1.1: Quantum language
In this website, I will establish "quantum languge (= measurement theory (=MT))", whose location in the worldviews is as follows:
The above figure ( particularly, ⑦⑨) asserts that quantum language, roughly speaking, has three aspects:
$$
\left\{\begin{array}{ll}
\mbox{ ⑦ :the standard interpretation of quantum mechanics}
\\
\mbox{
$\qquad$
(i.e., the true colors of the Copenhagen interpretation)
}
\\
\\
\mbox{ ⑧ :
the final goal of the dualistic idealism (Descartes=Kant philosophy)
}
\\
\\
\mbox{ ⑨ :
theoretical statistics of the future
}
\end{array}\right.
$$
In this book, we mainly devote ourselves to ⑦ and ⑨ . Also, I believe that
$$
\mbox{⑧} \approx \mbox{the linguistic interpretation of quantum mechanics}
$$
therefore, the ⑧ will be discussed here and there in this book.
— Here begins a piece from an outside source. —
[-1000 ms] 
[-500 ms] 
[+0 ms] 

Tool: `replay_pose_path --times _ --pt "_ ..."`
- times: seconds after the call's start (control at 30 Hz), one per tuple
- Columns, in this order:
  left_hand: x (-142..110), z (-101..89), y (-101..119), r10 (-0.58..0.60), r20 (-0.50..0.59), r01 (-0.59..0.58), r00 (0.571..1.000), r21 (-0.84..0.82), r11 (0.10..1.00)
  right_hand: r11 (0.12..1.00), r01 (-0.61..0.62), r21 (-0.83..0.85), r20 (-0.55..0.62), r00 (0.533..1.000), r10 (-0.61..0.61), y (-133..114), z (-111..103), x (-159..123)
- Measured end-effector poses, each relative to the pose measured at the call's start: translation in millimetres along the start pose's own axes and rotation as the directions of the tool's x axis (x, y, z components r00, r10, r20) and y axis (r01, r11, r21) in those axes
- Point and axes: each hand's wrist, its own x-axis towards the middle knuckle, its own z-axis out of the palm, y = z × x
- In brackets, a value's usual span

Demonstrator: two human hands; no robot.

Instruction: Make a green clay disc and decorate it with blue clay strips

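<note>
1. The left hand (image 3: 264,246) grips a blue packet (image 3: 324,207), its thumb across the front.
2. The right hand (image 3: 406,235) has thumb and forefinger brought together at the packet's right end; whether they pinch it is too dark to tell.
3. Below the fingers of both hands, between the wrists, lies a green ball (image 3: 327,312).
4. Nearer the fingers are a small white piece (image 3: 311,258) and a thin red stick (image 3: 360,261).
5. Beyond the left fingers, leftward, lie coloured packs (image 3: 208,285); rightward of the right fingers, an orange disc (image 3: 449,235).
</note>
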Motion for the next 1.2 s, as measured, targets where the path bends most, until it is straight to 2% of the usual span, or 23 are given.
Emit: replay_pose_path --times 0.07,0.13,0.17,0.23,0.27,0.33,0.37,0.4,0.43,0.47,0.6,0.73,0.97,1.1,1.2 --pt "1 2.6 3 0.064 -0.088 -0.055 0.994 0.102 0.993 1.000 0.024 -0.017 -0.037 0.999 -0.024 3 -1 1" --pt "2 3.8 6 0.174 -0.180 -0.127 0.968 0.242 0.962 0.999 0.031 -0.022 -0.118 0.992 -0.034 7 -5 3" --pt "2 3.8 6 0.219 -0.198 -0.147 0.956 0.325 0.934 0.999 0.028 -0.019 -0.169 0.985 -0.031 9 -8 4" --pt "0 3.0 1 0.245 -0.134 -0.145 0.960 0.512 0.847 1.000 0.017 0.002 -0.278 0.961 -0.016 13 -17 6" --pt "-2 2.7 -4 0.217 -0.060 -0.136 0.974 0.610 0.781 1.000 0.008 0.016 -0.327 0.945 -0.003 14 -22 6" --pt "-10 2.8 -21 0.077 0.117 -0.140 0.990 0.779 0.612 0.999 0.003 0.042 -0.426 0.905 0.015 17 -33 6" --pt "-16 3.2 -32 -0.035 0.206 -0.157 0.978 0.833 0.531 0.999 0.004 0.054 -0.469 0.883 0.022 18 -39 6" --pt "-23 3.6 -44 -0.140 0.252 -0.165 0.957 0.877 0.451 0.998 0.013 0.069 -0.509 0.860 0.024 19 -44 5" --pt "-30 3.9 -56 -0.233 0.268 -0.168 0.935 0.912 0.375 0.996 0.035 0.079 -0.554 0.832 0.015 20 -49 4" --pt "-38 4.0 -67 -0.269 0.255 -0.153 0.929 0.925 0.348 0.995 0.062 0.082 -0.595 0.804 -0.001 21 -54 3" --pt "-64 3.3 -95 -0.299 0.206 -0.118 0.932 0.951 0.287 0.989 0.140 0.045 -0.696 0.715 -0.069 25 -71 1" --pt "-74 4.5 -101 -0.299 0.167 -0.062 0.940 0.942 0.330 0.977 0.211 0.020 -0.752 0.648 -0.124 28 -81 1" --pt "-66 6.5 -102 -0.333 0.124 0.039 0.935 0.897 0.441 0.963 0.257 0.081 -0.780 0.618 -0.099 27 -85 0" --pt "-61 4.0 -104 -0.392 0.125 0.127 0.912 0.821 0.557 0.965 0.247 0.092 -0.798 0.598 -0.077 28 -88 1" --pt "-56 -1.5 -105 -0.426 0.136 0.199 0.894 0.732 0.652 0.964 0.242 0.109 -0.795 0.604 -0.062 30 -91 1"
$\fbox{Note 1.1}$  [Two quantum mechanics] If most physicists feel something like metaphysics in quantum mechanics( particularly, the Copenhagen interpretation of quantum mechanics ),
the reason will be found in Fig. 1.1. That is, we consider that there are two "quantum mechanics", namely, "(realistic) quantum mechanics" in D and ”(metaphysical) quantum mechanics" in I. i.e.,
$$
\mbox{quantum mechanics}
\left\{\begin{array}{ll}
\mbox{"(realistic) quantum mechanics" in D}
\\
\\
\mbox{"(metaphysical) quantum mechanics" in I}
\end{array}\right.
$$
The former is not completed yet. The latter is "the usual quantum mechanics" studied in undergraduate course of university. In this lecture, we are not concerned with the former.